Nous avons un bon exemple à ce niveau, il s’agit de la ville de Paoua. Comme vous le savez,à la fin de l’année dernière et au début de cette année, il y’a eu des évènements qui ont déplacé plus de cent mille déplacés internes. Et nous sommes tous satisfaits des efforts qui ont été faits par tous les acteurs que ça soit humanitaires et sécuritaires pour qu’aujourd’hui 80% de ces déplacés puissent déjà regagner leurs villages d’origine. C’est çà l’objectif ultime.
RJDH : Mme la Coordonatrice, le plan de réponse humanitaire 2018 est encore sous financé. Les acteurs humanitaires disposeront-ils de moyens pour répondre aux besoins urgents des populations vulnérables?
NR : Nous sommes aujourd’hui à vingt deux pour cent de financement comparativement à d’autres pays ; je dirais qu’on est mieux que d’autres et çà c’est grâce à tout le travail de plaidoyer qui a été fait. Je vous remercie de cette opportunité et profite de votre micro pour renouveler l’appel à tous les donateurs, à tous les partenaires de continuer à financer l’assistance humanitaire mais de travailler aussi avec les acteurs de relèvement pour qu’on puisse finalement surmonter la situation. Les besoins humanitaires ne se termineront pas si les projets de relèvement ne commencent de manière exponentielle.

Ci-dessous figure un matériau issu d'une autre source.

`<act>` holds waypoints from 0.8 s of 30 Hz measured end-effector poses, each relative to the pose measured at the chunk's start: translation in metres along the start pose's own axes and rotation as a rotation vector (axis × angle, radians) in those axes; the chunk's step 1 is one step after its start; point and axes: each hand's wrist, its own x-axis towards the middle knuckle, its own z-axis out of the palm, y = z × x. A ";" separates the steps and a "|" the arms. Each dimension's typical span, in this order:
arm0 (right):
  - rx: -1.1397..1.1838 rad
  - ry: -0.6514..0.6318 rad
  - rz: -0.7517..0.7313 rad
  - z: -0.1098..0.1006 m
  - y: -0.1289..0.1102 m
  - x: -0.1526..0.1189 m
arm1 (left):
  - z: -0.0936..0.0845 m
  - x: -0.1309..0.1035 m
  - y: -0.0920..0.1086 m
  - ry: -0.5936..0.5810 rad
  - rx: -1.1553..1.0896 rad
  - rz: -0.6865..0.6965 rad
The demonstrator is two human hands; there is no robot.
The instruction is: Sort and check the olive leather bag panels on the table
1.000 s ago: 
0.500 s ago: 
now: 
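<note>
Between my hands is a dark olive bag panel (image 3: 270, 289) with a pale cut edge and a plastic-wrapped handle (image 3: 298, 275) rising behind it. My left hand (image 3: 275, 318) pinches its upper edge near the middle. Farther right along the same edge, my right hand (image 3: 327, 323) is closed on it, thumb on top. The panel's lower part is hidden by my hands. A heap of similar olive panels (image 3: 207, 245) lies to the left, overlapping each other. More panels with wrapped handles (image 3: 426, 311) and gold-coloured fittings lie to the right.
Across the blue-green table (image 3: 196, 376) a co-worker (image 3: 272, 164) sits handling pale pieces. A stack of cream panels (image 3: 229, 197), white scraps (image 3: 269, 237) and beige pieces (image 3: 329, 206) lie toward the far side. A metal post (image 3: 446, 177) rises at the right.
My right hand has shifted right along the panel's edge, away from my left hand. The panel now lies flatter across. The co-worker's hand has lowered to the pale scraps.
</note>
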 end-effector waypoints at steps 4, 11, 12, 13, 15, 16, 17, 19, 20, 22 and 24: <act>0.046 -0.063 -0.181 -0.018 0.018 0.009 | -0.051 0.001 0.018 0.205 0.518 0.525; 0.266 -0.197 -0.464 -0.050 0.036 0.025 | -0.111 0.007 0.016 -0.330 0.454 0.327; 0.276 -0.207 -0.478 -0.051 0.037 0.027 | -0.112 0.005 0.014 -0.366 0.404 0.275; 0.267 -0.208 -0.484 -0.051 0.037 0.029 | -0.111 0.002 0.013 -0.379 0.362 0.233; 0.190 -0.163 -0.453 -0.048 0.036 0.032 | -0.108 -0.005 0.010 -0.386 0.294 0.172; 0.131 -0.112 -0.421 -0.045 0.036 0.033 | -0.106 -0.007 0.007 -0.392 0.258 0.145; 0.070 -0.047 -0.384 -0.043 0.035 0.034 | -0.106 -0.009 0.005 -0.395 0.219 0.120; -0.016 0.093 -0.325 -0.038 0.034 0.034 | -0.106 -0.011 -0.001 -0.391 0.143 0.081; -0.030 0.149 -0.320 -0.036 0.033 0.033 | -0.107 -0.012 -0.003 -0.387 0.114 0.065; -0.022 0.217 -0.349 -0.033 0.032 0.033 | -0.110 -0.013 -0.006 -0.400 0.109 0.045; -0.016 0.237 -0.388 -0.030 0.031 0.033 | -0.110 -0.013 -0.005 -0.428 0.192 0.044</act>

RJDH : A Genève à la fin du mois de Mai 2018, vous avez fait un plaidoyer pour plus de soutien à la Centrafrique qui continue de vivre dans une crise humanitaire de grande envergure. Y’a t elle une suite à votre plaidoyer?
NR : oui si nous sommes passés de 8 à 22% cela signifie qu’il y’a une continuité dans les financements. Mais ce qui est important de souligner avec l’appui des bailleurs est qu’il ne faut pas se focaliser exclusivement sur les besoins financiers mais surtout expliquer ce que nous avons fait avec les financements reçus l’année dernière. Vous savez qu’en 2017 nous avons reçu un plan de réponse financé à 50% et il a fallu rendre compte à nos bailleurs.